Jack In The Box est un groupe qui a de la personnalité
et cela est, à mes yeux, une qualité primordiale.
Pas suffisante ? Certes. Sauf que «Matrice» prouve
à chaque titre, et il n’y en a pas un qui fasse figure de
remplissage, que le trio: primo, possède du talent et de
l’imagination; deuxio, jouit d’une capacité à retranscrire
ses ambitions et des émotions; tercio, sait expérimenter
et maîtriser ses expérimentations. Tout cela d’un coup
dans un premier album, c’est assez admirable!

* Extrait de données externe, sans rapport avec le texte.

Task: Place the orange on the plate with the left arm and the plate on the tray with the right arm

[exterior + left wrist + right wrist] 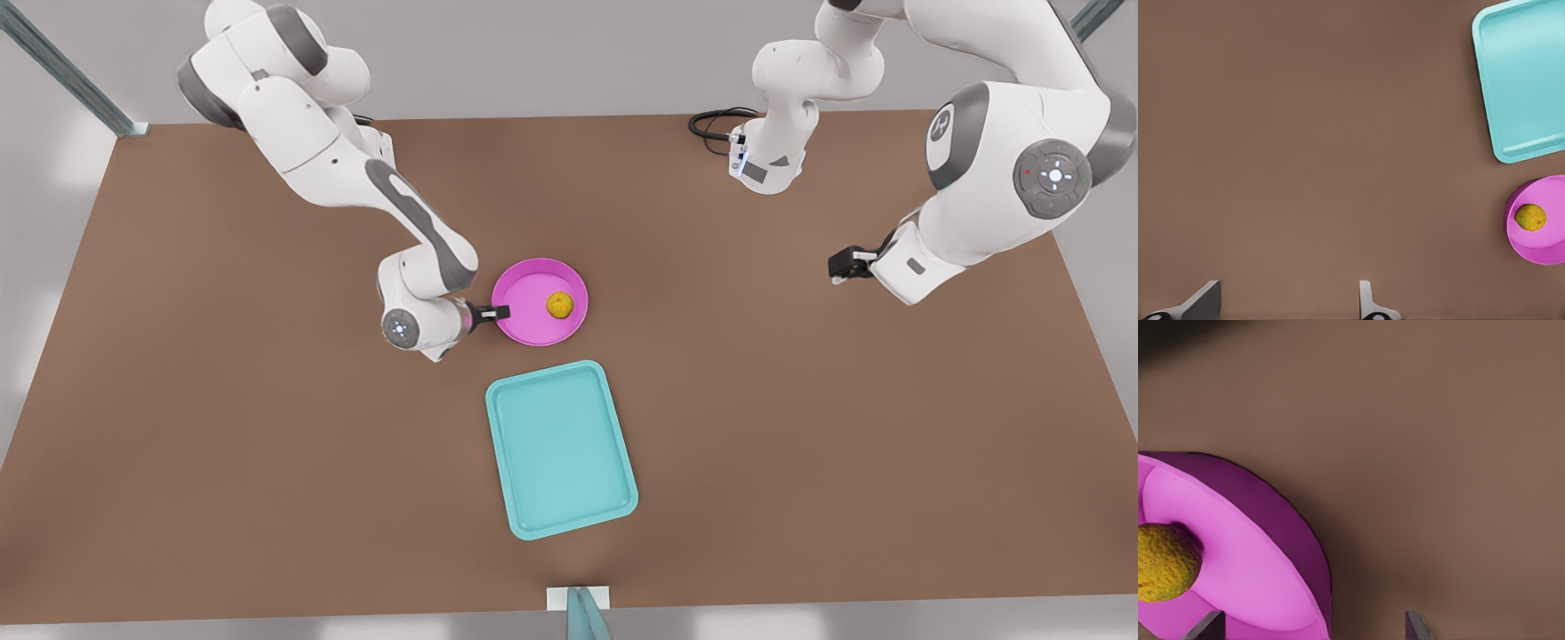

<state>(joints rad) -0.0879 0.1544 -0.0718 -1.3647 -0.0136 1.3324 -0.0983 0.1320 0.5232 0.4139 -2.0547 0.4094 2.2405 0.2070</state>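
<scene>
Brown table [222, 400] spans the scene. Two white arms reach in from the far edge. Right arm [356, 169], on the front view's left, bends down low toward the table centre; left arm [987, 178], on the front view's right, is held up and well away from the objects, waiting. Teal tray [562, 449] lies flat near the table's front edge, nothing on it; it also shows in the left wrist view [1525, 73]. Pink plate [540, 301] sits on the table just behind the tray, apart from it, not on it; also seen at [1538, 223] and close up at [1238, 547]. Right gripper [494, 312] is at the plate's rim on the side toward the front view's left; in its wrist view the fingers [1205, 627] stand spread, one finger over the plate's edge, the other outside over bare table, jaws open and not clamped. Left gripper [840, 264] hangs over bare table far to the front view's right, fingers [1201, 301] parted, holding nothing. Orange [559, 305] rests inside the plate, toward the side away from the right gripper; also at [1531, 217] and [1165, 561].
</scene>
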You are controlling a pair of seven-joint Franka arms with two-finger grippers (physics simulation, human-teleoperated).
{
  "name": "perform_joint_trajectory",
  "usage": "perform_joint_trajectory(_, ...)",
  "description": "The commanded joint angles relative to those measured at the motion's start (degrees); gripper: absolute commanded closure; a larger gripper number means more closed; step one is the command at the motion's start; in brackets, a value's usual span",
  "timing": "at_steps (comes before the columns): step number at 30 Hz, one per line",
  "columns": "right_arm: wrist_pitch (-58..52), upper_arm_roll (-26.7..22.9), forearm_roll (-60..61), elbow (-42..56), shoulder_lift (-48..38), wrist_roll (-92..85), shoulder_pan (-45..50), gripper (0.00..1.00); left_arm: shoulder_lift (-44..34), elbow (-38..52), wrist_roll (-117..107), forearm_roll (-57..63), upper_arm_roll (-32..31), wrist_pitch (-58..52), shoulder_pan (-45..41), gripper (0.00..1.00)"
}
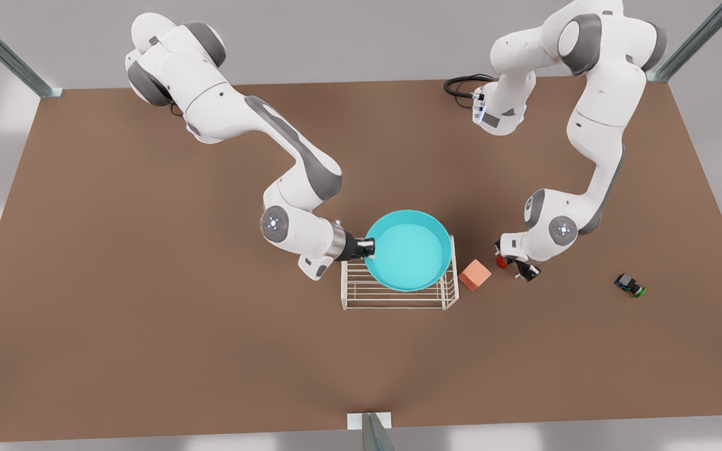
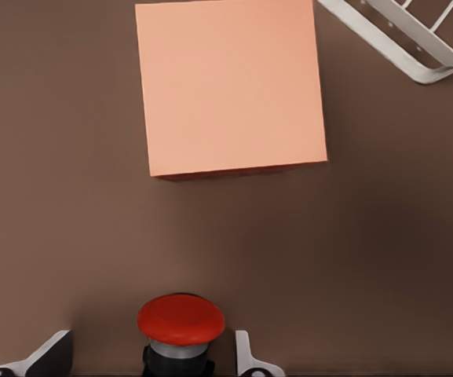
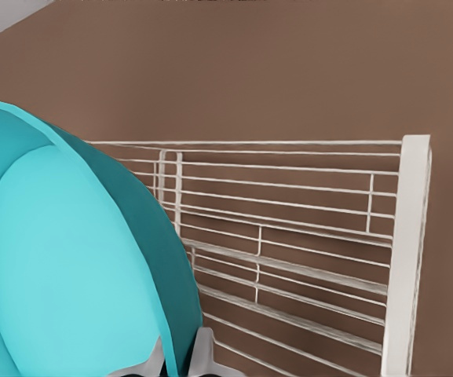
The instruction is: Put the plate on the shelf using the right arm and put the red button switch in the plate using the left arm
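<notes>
Right gripper [image 1: 370,248]: clamped on plate [image 1: 408,250] rim, held over shelf [image 1: 398,294]; lowering and release due. Left gripper [image 1: 504,258]: fingers spread either side of red button switch [image 2: 180,320] on table [image 1: 148,313] beside pink cube [image 1: 474,275]; closing due

White grey-jointed arms, black tools
</notes>
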Motion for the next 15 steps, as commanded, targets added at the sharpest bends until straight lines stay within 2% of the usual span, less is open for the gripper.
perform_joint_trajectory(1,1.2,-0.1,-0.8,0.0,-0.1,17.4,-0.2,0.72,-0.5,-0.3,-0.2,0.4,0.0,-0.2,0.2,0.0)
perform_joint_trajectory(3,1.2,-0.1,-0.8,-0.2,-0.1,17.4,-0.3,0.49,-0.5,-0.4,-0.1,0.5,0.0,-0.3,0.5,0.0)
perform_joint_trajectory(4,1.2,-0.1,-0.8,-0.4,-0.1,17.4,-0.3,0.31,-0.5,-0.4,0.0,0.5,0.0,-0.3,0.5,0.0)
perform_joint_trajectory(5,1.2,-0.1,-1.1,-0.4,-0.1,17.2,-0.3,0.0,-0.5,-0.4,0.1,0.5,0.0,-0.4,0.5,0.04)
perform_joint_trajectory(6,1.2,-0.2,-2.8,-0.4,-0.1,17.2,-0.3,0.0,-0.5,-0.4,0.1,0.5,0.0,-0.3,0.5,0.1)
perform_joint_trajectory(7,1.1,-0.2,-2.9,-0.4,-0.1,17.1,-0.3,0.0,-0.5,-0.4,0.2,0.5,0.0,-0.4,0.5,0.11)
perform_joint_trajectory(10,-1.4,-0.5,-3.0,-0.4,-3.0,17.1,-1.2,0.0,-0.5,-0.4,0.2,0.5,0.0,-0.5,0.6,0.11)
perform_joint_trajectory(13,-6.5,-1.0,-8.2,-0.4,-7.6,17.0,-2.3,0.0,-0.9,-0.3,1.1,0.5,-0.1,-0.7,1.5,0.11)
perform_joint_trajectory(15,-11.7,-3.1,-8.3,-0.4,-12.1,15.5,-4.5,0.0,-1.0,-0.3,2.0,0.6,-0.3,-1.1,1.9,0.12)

Jack In The Box, tout en développant tout du long un même
esprit, souvent sombre, claustrophobique, voire misanthropique,
a l’intelligence de l’illustrer par différentes facettes.
Ainsi, les premiers morceaux donnent plutôt dans le machinisme
spasmodique très travaillé, sans être artificiel.
Un instrumental déboule vers le milieu, avec une intro où
bataillent guitare et claviers, avant de prendre une tournure épique,
pas loin de l’esprit du black-metal symphonique. Tandis que la fin
laisse la place à des titres plus traditionnels, plus rock
en un sens, quoique toujours intéressants, jusque dans les
moments limite trash qui concluent le disque avec «Racines
du mâle».
Un potentiel explosif
Les paroles, en français, collent bien sûr à
la noirceur globale, avec des thématiques sexuelles («Elle
a», sur le SM) ou qui abordent une vision pas très
fanfaronne des rapports humains, des dépressions intérieures
ou de la "déviance" (pas au sens sarkozien!), comme
sur «Rire d’un fou» -à écouter
en priorité. A noter que «Eclats de verre»
est inspiré de la catastrophe AZF, intervenue peu avant l’enregistrement
de l’album… à Toulouse (bien qu’il ne sorte que maintenant).
Les refrains, eux, s’avèrent efficaces et percutants.
La modernité de Jack In The Box s’appuie donc sur un héritage
sensible, avec des passages instrumentaux que l’on pourrait assimiler
à du progressif ou, bien sûr, cette cover de Led Zep.
Le groupe a d’ailleurs fait preuve d’une sacré "vista".
Car, aussi incroyable que cela puisse paraître, «Whole
Lotta Love» se prête admirablement à ce traitement
indus, qui en fait ressortir toute l’énergie (jamais je n’aurais
cru un jour écrire un truc pareil…). Chapeau!
Avec cette petite bombe, Thierry Claderes (guitare, chant, programmations),
Bruno Brouard (basse, programmations), Hervé Chiquet (batterie)
et le presque quatrième membre Jean-Pierre Soulagnet (claviers,
programmations) démontrent un potentiel assez énorme
et explosif. Sans vouloir tomber dans le lamento traditionnel sur
les formations françaises, je serais curieux de savoir ce
qu’il adviendrait des Jack In The Box s’ils venaient des USA.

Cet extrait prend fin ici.